Activity:
Copy out the data that follows exactly, leaving out no line.

_ _ _ _

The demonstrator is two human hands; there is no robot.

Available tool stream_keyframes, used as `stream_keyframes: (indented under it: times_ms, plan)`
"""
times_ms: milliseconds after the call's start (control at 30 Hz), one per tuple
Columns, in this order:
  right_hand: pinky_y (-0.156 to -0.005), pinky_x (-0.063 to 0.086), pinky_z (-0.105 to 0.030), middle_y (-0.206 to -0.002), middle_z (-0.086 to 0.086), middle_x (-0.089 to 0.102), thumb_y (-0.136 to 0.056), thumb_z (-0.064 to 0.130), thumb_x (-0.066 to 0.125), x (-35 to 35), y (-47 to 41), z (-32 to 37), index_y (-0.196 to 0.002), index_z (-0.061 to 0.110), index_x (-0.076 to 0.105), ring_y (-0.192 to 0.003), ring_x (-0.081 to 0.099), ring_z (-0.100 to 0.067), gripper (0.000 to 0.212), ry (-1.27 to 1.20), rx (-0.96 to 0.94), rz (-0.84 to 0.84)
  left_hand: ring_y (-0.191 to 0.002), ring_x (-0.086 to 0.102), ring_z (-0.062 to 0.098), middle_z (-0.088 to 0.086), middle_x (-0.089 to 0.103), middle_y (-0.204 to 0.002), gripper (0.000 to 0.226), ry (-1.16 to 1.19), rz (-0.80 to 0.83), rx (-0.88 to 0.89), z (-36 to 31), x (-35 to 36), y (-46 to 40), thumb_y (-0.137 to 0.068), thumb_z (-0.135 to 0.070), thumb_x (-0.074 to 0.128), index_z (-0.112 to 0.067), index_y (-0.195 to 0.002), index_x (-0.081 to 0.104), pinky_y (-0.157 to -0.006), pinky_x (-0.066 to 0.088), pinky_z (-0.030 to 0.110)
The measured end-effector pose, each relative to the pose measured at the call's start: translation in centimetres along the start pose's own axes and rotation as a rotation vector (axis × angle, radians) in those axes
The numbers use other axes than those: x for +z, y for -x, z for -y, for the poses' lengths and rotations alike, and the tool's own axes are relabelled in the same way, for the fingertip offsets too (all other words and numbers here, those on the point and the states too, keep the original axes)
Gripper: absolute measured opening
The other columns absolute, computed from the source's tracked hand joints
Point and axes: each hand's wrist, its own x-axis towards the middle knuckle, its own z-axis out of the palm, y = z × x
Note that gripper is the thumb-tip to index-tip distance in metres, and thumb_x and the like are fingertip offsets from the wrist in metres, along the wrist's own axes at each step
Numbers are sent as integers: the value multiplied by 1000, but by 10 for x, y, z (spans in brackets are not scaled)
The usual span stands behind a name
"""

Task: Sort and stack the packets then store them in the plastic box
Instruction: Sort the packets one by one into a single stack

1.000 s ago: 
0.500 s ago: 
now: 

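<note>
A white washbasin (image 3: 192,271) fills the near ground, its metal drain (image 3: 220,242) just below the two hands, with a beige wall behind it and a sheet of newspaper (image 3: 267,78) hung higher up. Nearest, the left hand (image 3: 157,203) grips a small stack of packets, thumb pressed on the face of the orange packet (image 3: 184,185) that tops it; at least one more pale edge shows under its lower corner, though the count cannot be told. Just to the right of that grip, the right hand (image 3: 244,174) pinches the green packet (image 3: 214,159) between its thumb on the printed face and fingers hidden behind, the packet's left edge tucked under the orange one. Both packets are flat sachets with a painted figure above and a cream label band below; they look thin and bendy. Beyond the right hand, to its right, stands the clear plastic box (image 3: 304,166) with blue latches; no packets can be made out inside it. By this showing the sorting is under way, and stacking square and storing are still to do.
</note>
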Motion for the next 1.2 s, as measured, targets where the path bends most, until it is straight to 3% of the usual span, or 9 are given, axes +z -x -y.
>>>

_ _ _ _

Answer box:
The demonstrator is two human hands; there is no robot.

Available tool stream_keyframes, used as `stream_keyframes: (indented under it: times_ms, plan)`
"""
times_ms: milliseconds after the call's start (control at 30 Hz), one per tuple
Columns, in this order:
  right_hand: pinky_y (-0.156 to -0.005), pinky_x (-0.063 to 0.086), pinky_z (-0.105 to 0.030), middle_y (-0.206 to -0.002), middle_z (-0.086 to 0.086), middle_x (-0.089 to 0.102), thumb_y (-0.136 to 0.056), thumb_z (-0.064 to 0.130), thumb_x (-0.066 to 0.125), x (-35 to 35), y (-47 to 41), z (-32 to 37), index_y (-0.196 to 0.002), index_z (-0.061 to 0.110), index_x (-0.076 to 0.105), ring_y (-0.192 to 0.003), ring_x (-0.081 to 0.099), ring_z (-0.100 to 0.067), gripper (0.000 to 0.212), ry (-1.27 to 1.20), rx (-0.96 to 0.94), rz (-0.84 to 0.84)
  left_hand: ring_y (-0.191 to 0.002), ring_x (-0.086 to 0.102), ring_z (-0.062 to 0.098), middle_z (-0.088 to 0.086), middle_x (-0.089 to 0.103), middle_y (-0.204 to 0.002), gripper (0.000 to 0.226), ry (-1.16 to 1.19), rz (-0.80 to 0.83), rx (-0.88 to 0.89), z (-36 to 31), x (-35 to 36), y (-46 to 40), thumb_y (-0.137 to 0.068), thumb_z (-0.135 to 0.070), thumb_x (-0.074 to 0.128), index_z (-0.112 to 0.067), index_y (-0.195 to 0.002), index_x (-0.081 to 0.104), pinky_y (-0.157 to -0.006), pinky_x (-0.066 to 0.088), pinky_z (-0.030 to 0.110)
The measured end-effector pose, each relative to the pose measured at the call's start: translation in centimetres along the start pose's own axes and rotation as a rotation vector (axis × angle, radians) in those axes
The numbers use other axes than those: x for +z, y for -x, z for -y, for the poses' lengths and rotations alike, and the tool's own axes are relabelled in the same way, for the fingertip offsets too (all other words and numbers here, those on the point and the states too, keep the original axes)
Gripper: absolute measured opening
The other columns absolute, computed from the source's tracked hand joints
Point and axes: each hand's wrist, its own x-axis towards the middle knuckle, its own z-axis out of the palm, y = z × x
Note that gripper is the thumb-tip to index-tip distance in metres, and thumb_x and the like are fingertip offsets from the wrist in metres, along the wrist's own axes at each step
Numbers are sent as integers: the value multiplied by 1000, but by 10 for x, y, z (spans in brackets are not scaled)
The usual span stands behind a name
"""

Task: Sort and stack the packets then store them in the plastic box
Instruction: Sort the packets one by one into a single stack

1.000 s ago: 
0.500 s ago: 
now: 

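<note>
A white washbasin (image 3: 192,271) fills the near ground, its metal drain (image 3: 220,242) just below the two hands, with a beige wall behind it and a sheet of newspaper (image 3: 267,78) hung higher up. Nearest, the left hand (image 3: 157,203) grips a small stack of packets, thumb pressed on the face of the orange packet (image 3: 184,185) that tops it; at least one more pale edge shows under its lower corner, though the count cannot be told. Just to the right of that grip, the right hand (image 3: 244,174) pinches the green packet (image 3: 214,159) between its thumb on the printed face and fingers hidden behind, the packet's left edge tucked under the orange one. Both packets are flat sachets with a painted figure above and a cream label band below; they look thin and bendy. Beyond the right hand, to its right, stands the clear plastic box (image 3: 304,166) with blue latches; no packets can be made out inside it. By this showing the sorting is under way, and stacking square and storing are still to do.
</note>
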Motion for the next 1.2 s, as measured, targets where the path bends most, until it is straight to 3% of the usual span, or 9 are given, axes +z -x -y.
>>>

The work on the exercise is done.